Paul | March 23rd, 2009

We arrived in Tuskegee, AL early and toured a wonderful, eye opening museum, the Tuskegee Human and Civil Rights Multicultural Center. It traced the history of the slave from the earliest times to the time that they were freed paralleling their history with that of this country and the world. It also covered the contributions of Native Americans as well as African Americans in the history of Alabama. The center portrayed the abuses of these peoples through slavery, segregation and lack of civil rights.

Instrumental in the development of the Center is Fred Gray, a civil rights lawyer who was prominent in the civil rights movement.
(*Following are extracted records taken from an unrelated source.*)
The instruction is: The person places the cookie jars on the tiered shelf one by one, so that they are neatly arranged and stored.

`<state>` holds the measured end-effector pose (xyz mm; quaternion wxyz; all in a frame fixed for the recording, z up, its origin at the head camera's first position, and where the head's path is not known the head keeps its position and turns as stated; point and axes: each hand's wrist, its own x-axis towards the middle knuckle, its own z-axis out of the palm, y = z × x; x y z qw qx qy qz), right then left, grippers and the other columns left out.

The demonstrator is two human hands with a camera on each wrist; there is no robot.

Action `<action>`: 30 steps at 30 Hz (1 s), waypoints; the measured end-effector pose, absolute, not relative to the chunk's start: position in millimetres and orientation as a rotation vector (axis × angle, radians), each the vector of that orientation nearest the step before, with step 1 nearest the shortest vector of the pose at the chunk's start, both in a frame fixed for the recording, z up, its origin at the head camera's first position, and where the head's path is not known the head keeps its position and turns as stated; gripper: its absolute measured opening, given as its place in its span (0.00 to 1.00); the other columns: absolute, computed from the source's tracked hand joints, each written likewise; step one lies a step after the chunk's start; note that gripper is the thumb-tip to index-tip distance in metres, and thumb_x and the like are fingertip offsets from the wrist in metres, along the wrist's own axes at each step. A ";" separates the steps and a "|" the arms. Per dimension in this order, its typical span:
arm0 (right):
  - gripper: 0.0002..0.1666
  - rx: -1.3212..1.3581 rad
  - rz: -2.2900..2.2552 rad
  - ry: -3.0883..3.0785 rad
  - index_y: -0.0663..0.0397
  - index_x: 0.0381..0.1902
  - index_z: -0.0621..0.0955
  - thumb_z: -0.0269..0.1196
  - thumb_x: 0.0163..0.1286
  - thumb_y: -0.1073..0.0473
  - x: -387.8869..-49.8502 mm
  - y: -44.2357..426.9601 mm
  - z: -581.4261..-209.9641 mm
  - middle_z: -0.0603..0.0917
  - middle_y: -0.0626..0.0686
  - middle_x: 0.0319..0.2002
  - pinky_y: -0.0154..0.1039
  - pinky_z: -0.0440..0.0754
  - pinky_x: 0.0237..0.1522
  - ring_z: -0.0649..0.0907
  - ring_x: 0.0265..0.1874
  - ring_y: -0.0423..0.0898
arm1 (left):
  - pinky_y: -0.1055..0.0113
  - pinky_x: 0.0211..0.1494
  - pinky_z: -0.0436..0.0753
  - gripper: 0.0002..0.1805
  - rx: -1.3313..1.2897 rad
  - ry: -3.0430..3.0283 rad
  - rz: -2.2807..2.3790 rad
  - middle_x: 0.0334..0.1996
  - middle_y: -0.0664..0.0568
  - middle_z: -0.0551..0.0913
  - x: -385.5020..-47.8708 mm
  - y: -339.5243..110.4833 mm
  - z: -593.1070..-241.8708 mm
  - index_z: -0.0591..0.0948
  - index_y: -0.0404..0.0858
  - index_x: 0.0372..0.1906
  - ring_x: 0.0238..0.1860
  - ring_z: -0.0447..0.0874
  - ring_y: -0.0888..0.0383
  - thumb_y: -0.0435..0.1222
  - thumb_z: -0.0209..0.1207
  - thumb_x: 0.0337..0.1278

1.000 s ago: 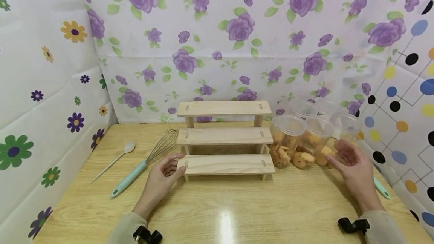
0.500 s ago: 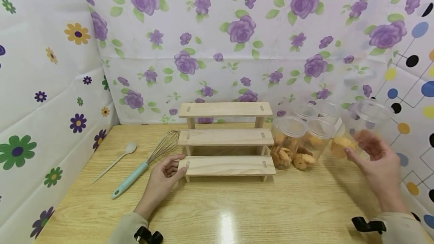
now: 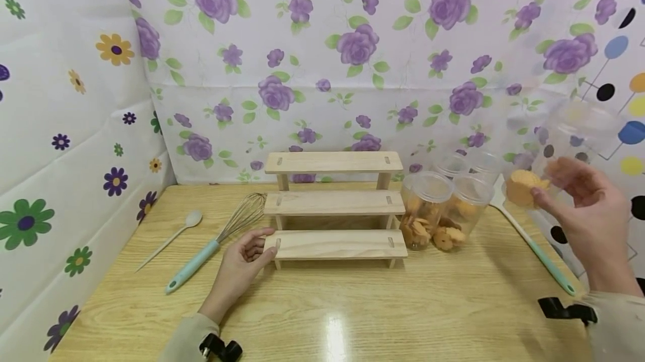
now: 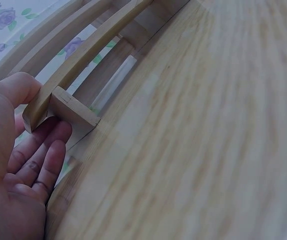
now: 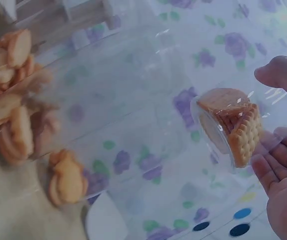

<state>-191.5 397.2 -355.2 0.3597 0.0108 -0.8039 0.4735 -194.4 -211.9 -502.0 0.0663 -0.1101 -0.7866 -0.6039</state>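
Observation:
A three-tier wooden stand stands in the middle of the table. My left hand holds the left end of its lowest shelf, thumb on top and fingers beneath, as the left wrist view also shows. At the far right my right hand grips a clear lidded jar near its base, raised off the table and slightly blurred. Biscuits lie at the bottom of that jar in the right wrist view. Several similar clear jars stand just right of the stand, the front ones with biscuits in them.
A whisk with a mint handle and a pale spoon lie left of the stand. A mint-handled utensil lies near the table's right edge. Patterned cloth hangs behind and at both sides.
My right hand has taken hold of the rightmost jar and lifted it up and to the right, away from the group. The mint-handled utensil has come into fuller view. My left hand stays put.

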 end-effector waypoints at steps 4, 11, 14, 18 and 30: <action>0.38 0.065 1.219 -2.082 0.53 0.75 0.82 0.78 0.69 0.71 -195.8 388.1 -333.7 0.87 0.42 0.63 0.21 0.76 0.60 0.84 0.57 0.36 | 0.69 0.47 0.86 0.23 -0.332 -2.372 -1.824 0.48 0.41 0.90 -194.1 -211.7 -501.1 0.85 0.43 0.71 0.44 0.89 0.55 0.37 0.72 0.77; 0.40 0.160 1.374 -2.059 0.53 0.76 0.81 0.79 0.68 0.71 -208.9 361.4 -307.8 0.87 0.45 0.64 0.22 0.77 0.62 0.85 0.60 0.39 | 0.69 0.46 0.85 0.23 -0.322 -2.375 -1.830 0.48 0.42 0.90 -194.0 -211.5 -500.6 0.85 0.44 0.71 0.43 0.89 0.55 0.38 0.72 0.77; 0.40 0.252 1.576 -1.967 0.57 0.74 0.82 0.80 0.65 0.74 -215.3 348.5 -301.4 0.89 0.48 0.63 0.23 0.79 0.61 0.86 0.60 0.41 | 0.69 0.46 0.86 0.23 -0.333 -2.373 -1.829 0.48 0.42 0.91 -194.6 -211.5 -501.7 0.85 0.44 0.71 0.43 0.89 0.55 0.38 0.72 0.77; 0.39 0.352 1.742 -1.889 0.59 0.72 0.83 0.80 0.63 0.75 -225.9 328.6 -298.3 0.89 0.51 0.62 0.25 0.81 0.60 0.86 0.58 0.43 | 0.69 0.46 0.85 0.23 -0.334 -2.372 -1.833 0.48 0.42 0.91 -194.8 -212.3 -502.3 0.85 0.44 0.71 0.43 0.89 0.55 0.38 0.72 0.77; 0.37 0.498 1.707 -1.940 0.60 0.71 0.83 0.82 0.66 0.69 -257.3 247.2 -293.8 0.88 0.52 0.61 0.32 0.81 0.66 0.86 0.61 0.48 | 0.69 0.44 0.85 0.23 -0.342 -2.368 -1.830 0.47 0.42 0.90 -194.8 -212.0 -502.3 0.84 0.44 0.71 0.42 0.88 0.55 0.38 0.72 0.77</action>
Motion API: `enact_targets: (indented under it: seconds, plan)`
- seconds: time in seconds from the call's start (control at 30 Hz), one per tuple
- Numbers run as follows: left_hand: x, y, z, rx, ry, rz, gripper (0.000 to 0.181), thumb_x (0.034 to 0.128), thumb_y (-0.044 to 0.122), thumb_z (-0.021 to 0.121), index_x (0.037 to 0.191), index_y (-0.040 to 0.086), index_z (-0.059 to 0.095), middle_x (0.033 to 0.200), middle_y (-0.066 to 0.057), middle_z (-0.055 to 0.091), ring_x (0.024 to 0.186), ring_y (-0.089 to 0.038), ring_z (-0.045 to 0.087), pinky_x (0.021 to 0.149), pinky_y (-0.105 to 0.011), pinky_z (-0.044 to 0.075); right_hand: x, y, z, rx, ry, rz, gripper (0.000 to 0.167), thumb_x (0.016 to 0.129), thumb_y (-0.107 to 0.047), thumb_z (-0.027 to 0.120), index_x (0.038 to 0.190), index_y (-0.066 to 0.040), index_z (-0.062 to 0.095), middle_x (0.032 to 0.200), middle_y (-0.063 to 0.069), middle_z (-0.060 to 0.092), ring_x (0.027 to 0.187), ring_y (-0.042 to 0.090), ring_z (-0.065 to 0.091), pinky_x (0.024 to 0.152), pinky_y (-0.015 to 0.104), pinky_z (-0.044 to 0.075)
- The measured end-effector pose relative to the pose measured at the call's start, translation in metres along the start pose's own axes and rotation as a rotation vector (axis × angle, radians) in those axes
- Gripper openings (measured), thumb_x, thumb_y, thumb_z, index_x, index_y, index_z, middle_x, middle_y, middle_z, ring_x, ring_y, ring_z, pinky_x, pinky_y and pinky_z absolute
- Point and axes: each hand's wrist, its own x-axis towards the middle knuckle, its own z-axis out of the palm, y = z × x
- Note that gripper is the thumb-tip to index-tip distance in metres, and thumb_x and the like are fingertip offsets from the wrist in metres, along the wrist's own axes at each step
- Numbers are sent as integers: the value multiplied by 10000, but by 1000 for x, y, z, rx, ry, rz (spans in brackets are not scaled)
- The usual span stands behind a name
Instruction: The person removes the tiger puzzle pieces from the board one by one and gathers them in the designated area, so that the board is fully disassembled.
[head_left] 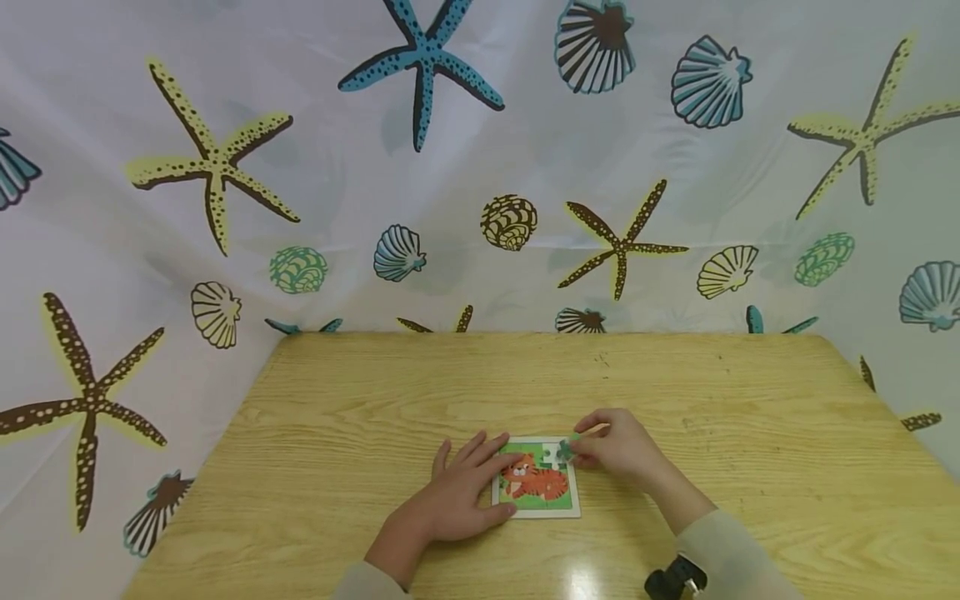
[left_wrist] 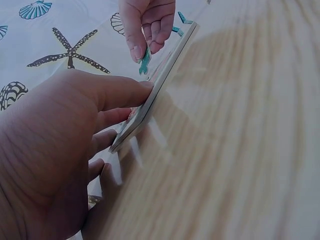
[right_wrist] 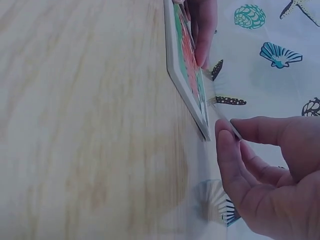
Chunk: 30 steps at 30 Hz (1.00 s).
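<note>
A small jigsaw puzzle (head_left: 534, 502) in a white frame shows an orange striped cat on green, with a pale gap near its top right corner. My left hand (head_left: 461, 496) rests on the puzzle's left side, fingers spread, the thumb on the near edge. Between thumb and fingertips, my right hand (head_left: 618, 446) pinches a green puzzle piece (head_left: 566, 451) at the upper right of the frame. The left wrist view shows the puzzle piece (left_wrist: 144, 62) held just above the board. In the right wrist view the piece (right_wrist: 235, 131) appears edge-on, apart from the frame.
The puzzle lies flat on a wood-grain table (head_left: 360, 392). Behind and beside the table hangs a white cloth (head_left: 345, 183) printed with starfish and shells. A black device (head_left: 677, 577) sits at the right wrist.
</note>
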Motion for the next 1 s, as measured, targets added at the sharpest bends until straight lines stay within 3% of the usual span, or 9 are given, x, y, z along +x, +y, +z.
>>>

He spoke with us for about an hour essentially giving us his life history to date, but specifically focusing on his significant involvement with Dr. Martin L. King, Jr., during the 1960’s civil rights movement. Also, he was very involved with the NAACP from a legal perspective, fighting many cases and litigating to integrate higher education institutions.

We left Tuskegee, bound for the Rosa Parks Museum in Montgomery, AL, a city that in many ways has maintained much of the architecture of the Old South, that elderly blacks have grown to dislike, due to the violence and mistreatment of the 1800s and early to late 1900s, times when the African American was supposed to be free, but wasn’t. The museum is outstanding. Unfortunately, pictures of the inside of the exhibits were forbidden. Seeing the bus and listening to the portrayals of what happened not only to her but to so many others sent ice-chilling shivers up and down my spine.